Les outils numériques banalisent la parole publique pour malheureusement séparer les peuples dans un monde où, paradoxalement, la célébration des différences culturelles semble être l'horizon. Si l'on n'y prend garde, les prochaines crises entre les peuples naîtront du numérique. D'ailleurs, on se rappelle tous du Printemps arabe, parti de l'image d'un adolescent, s'immolant par le feu, et partagée dans les réseaux sociaux.

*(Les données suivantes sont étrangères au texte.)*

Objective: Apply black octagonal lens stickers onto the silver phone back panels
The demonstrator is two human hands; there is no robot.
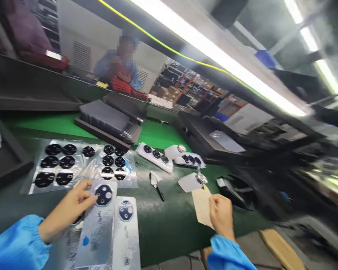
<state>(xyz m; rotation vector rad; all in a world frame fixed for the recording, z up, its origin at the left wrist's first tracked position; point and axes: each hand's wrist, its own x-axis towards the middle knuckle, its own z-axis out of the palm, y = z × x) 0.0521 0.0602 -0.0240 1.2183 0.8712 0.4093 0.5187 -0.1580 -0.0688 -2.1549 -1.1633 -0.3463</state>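
Observation:
My left hand (70, 206) grips the top left edge of a phone back panel (97, 228), its thumb beside the round black camera area. The panel lies tilted, partly over other sheets. Right beside it rests a second phone back panel (126, 236) with a similar camera patch. My right hand (222, 213) is closed on a beige ribbed card (201, 206), pinching its right edge. Just behind the card sit a grey card (188, 182) and a round metal piece (202, 179). Clear sheets of black camera-lens stickers (54, 162) spread above my left hand.
A small black-handled tool (160, 193) lies mid-table near white strips of stickers (155, 156). Behind stand a stack of dark panels (107, 118) and a black tray (205, 135). A black pouch-like item (238, 191) is at right. A person (118, 67) works across the bench.

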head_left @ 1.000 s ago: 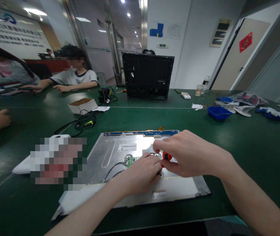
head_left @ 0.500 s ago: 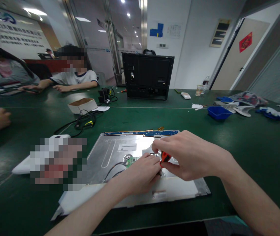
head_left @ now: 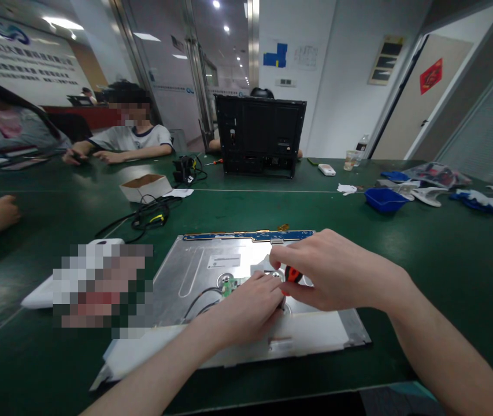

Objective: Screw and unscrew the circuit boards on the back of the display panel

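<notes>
A silver LCD panel (head_left: 203,254) lies back side up on the green table, with a narrow blue circuit strip (head_left: 229,236) along its far edge. My right hand (head_left: 337,274) grips the orange and black handle of a screwdriver (head_left: 293,274) above the panel's middle; its tip is hidden. My left hand (head_left: 252,303) rests low over the panel, close to the screwdriver, with fingers together and bent down; what lies under the fingertips is hidden. Beside them, a small green circuit board (head_left: 228,287) with black cables (head_left: 194,300) shows partly.
A black monitor back (head_left: 261,136) stands across the table. Left of the panel are a white device (head_left: 40,292), partly blurred out, an open box (head_left: 144,188) and coiled black cable (head_left: 142,216). A blue tray (head_left: 385,199) sits at right. Co-workers sit at the left.
The screwdriver handle has turned slightly in my right hand, which has barely shifted. My left hand stays in place. A co-worker's hand at the far left has moved right.
</notes>
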Demonstrator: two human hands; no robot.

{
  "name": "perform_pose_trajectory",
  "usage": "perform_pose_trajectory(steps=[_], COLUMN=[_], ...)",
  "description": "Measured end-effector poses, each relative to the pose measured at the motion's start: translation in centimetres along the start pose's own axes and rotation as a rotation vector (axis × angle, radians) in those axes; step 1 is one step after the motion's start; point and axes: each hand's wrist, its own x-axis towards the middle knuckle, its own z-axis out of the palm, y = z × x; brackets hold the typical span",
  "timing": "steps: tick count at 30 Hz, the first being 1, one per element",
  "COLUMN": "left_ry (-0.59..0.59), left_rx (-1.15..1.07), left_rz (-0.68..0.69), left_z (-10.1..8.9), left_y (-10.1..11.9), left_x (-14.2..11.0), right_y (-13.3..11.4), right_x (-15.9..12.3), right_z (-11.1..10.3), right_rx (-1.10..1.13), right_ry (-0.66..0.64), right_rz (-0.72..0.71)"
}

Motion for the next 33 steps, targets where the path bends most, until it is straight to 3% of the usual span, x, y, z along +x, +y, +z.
perform_pose_trajectory(steps=[20,28,33], left_ry=[0.008,-0.003,-0.017], left_rx=[0.013,0.006,0.038], left_rz=[-0.013,-0.002,-0.006], left_z=[-0.75,-0.29,-0.42], left_y=[0.43,0.10,0.24], left_x=[0.01,0.09,0.12], right_y=[0.06,0.13,0.21], right_x=[0.17,0.00,-0.07], right_z=[0.18,0.07,0.26], right_rx=[-0.056,0.063,0.048], right_ry=[-0.019,0.006,0.015], right_rz=[0.084,-0.022,-0.007])
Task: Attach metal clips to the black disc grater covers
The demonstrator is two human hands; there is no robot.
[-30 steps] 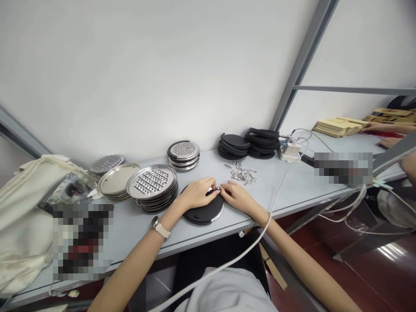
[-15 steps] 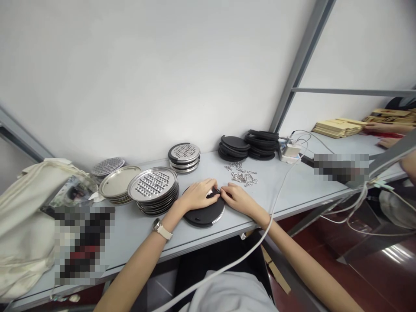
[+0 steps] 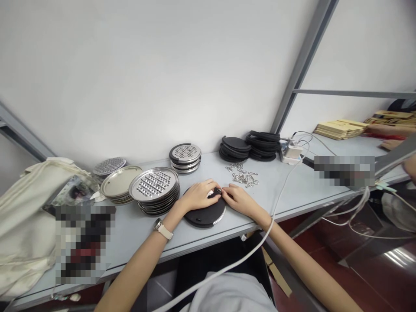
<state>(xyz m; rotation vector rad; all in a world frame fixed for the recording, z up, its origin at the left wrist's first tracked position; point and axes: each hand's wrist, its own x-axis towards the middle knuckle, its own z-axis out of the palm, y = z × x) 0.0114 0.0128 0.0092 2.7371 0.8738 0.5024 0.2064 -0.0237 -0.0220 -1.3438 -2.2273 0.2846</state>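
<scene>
A round black disc with a silver metal rim (image 3: 203,216) lies flat near the table's front edge. My left hand (image 3: 199,196) rests over its upper left part, thumb and fingers closed at the far edge of the disc. A small metal clip (image 3: 219,191) shows at that edge, between the two hands. My right hand (image 3: 238,199) pinches at the clip from the right, its fingertips close to those of my left hand. How the clip sits on the disc is partly hidden by the fingers.
Loose metal clips (image 3: 243,177) lie behind my right hand. Stacked graters (image 3: 154,186), plain metal discs (image 3: 120,182), more graters (image 3: 186,154) and black discs (image 3: 235,145) stand around. A white cable (image 3: 276,203) crosses my right forearm. A co-worker's hands are near wooden boards (image 3: 341,129).
The metal clip has gone from standing up between my fingertips to lying lower against the disc's edge. Both hands have barely moved; the view shifts slightly.
</scene>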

En un clin d'oeil, en un clic, une vague de contestations emporta avec elle des régimes ayant perduré pendant quelques décennies.
On peut discuter du caractère louable ou non des ressources numériques qui avaient fait office de catalyseur. Mais il faut dire que de nos jours, on semble plus noter des dérives ou écarts de langage. Les récentes et multiples interpellations du Procureur de la République le prouvent à suffisance, on assiste clairement à la déchéance de la parole publique. Il fût une époque relativement proche où ces délits ne se constataient pratiquement pas. Justement ! Pas parce qu'ils n'existaient pas, mais parce qu'il n'y avait pas moyens de les diffuser.
Il urge donc, à travers l'école par exemple, de trouver des voies et moyens, dans l'encadrement et la formation, pour un meilleur usage de la toile. Il s'agira moins d'entraver la liberté de pensée que de protéger l'écosystème social. Ailleurs, dans le monde occidental notamment, ne peut accéder à certaines plates-formes ou sites internet qui veut. Ces restrictions protègent particulièrement les plus jeunes d'une dépendance toxique aux activités comme les jeux de hasard ou autres sites adultes. Sur ce plan, on serait vraiment bien inspiré de nous mettre à jour avant que la goutte de trop ne fasse déborder le vase du vivre ensemble.
Nos jeunes nations étant souvent bâties sur des équilibres fragiles, ou du moins sensibles, hérités de faits coloniaux, il ne faudrait surtout pas jouer avec l'exception sénégalaise où le cousinage à plaisanterie a fini de se dresser comme un puissant levier d'une bonne cohabitation. L'équation à n inconnues sera certainement de trouver le juste milieu entre modernité, ouverture, liberté d'expression et préservation du patrimoine inestimable de la vie de communauté qui fait notre force.